Task to complete: Go to the line that contains "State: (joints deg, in" and extract it along with every line after it, exactly, through the end of the data below.

::::

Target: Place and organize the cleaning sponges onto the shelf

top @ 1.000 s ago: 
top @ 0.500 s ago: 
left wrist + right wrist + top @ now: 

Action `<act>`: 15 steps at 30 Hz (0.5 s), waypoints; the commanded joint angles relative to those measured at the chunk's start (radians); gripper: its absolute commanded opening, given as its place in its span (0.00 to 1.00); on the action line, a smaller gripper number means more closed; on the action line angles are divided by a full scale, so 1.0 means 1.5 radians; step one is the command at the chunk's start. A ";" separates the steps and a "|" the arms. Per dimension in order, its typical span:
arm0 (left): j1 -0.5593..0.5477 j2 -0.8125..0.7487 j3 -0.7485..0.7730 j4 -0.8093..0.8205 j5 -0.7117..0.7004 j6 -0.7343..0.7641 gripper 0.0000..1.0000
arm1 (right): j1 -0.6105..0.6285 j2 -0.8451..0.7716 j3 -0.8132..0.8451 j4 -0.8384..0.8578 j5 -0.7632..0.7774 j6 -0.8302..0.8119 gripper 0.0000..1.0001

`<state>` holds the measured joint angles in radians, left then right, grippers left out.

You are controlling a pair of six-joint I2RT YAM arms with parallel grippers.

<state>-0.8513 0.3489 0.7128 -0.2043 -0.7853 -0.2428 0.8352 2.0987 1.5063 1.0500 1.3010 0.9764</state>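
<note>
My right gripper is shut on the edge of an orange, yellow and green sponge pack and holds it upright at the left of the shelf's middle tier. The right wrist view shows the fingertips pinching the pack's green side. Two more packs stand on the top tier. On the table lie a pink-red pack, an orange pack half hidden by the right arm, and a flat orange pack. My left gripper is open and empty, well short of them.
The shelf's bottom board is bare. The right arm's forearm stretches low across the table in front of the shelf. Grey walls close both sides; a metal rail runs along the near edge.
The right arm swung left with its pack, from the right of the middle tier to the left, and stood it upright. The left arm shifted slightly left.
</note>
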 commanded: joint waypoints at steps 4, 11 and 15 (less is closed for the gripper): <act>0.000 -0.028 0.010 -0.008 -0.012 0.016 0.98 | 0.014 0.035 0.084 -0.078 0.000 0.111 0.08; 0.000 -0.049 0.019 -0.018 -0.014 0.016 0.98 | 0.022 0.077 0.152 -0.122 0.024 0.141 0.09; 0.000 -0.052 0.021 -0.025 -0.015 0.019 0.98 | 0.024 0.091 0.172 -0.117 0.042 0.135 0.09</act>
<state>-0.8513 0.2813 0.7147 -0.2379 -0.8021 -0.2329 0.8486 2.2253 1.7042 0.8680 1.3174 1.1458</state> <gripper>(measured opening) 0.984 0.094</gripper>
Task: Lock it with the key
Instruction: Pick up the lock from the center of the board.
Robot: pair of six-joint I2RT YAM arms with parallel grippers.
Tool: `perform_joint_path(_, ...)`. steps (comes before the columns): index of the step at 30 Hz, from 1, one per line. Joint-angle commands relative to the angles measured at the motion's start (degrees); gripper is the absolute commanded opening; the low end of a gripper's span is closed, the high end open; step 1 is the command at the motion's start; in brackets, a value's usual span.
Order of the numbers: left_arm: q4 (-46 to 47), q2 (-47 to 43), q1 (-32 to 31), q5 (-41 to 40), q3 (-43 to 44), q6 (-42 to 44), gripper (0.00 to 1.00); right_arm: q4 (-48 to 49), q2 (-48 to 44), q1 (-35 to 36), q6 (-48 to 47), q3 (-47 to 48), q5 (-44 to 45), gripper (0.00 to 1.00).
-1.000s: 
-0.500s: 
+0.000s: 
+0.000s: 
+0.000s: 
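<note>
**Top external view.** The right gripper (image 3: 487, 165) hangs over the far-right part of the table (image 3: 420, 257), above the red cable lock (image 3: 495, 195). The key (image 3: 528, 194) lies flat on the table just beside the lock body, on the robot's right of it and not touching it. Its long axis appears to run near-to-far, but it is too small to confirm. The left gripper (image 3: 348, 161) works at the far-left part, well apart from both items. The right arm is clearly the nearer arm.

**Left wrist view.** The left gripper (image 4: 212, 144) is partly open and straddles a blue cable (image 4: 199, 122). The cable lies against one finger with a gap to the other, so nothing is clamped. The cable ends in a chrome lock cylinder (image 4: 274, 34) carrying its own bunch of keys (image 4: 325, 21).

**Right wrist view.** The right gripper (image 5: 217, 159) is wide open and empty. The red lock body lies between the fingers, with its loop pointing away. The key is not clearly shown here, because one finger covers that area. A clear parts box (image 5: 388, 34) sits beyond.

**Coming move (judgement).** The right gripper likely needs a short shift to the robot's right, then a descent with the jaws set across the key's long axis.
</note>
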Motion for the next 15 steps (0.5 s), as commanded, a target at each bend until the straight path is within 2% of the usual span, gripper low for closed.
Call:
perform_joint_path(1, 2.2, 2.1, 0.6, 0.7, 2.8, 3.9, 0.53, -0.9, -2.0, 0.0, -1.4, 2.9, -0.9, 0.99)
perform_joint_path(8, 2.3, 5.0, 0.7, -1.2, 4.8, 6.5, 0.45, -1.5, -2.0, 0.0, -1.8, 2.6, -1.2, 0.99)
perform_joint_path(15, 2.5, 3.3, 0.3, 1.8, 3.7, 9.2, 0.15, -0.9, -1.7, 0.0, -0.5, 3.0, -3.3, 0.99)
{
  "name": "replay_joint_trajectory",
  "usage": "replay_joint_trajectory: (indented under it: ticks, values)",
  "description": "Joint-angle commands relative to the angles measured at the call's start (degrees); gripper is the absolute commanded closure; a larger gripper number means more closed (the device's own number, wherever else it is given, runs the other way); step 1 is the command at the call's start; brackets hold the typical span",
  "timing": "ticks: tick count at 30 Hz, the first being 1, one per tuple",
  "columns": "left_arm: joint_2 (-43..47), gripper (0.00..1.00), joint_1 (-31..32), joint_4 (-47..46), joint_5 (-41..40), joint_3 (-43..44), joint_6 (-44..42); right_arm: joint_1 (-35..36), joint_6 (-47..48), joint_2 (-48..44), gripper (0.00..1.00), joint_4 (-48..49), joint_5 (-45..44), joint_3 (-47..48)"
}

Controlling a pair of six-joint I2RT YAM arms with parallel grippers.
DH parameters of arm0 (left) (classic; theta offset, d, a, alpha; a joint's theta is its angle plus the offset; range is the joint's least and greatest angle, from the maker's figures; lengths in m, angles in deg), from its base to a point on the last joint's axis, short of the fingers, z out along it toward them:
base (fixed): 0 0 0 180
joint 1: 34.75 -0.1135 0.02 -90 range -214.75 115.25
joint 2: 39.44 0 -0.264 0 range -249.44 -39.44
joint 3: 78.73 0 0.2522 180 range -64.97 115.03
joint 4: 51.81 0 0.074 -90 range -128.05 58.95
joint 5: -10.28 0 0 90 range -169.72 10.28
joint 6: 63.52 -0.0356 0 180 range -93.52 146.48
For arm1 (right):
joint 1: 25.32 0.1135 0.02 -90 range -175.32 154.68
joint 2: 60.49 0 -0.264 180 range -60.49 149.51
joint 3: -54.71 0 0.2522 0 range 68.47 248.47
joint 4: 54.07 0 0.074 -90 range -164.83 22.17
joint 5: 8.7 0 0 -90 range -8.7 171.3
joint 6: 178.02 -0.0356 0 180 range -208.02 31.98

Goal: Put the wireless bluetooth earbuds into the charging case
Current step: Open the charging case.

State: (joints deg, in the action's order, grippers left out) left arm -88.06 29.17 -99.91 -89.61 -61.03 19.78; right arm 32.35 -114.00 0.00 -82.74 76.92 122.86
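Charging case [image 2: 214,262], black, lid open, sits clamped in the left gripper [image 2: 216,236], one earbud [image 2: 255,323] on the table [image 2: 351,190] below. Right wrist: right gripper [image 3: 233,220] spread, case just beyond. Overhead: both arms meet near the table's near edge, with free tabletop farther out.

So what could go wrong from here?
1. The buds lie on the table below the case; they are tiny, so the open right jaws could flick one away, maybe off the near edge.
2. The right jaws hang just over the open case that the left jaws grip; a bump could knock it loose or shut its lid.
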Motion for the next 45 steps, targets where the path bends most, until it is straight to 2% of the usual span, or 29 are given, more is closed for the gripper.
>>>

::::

Task response:
State: (joints deg, in the action's order, grippers left out) left arm -88.06 29.17 -99.91 -89.61 -61.03 19.78; right arm 32.35 -114.00 0.00 -82.74 76.92 122.86
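Charging case [image 2: 214,262], black, lid open, sits clamped in the left gripper [image 2: 216,236], one earbud [image 2: 255,323] on the table [image 2: 351,190] below. Right wrist: right gripper [image 3: 233,220] spread, case just beyond. Overhead: both arms meet near the table's near edge, with free tabletop farther out.

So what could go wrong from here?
1. The buds lie on the table below the case; they are tiny, so the open right jaws could flick one away, maybe off the near edge.
2. The right jaws hang just over the open case that the left jaws grip; a bump could knock it loose or shut its lid.
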Motion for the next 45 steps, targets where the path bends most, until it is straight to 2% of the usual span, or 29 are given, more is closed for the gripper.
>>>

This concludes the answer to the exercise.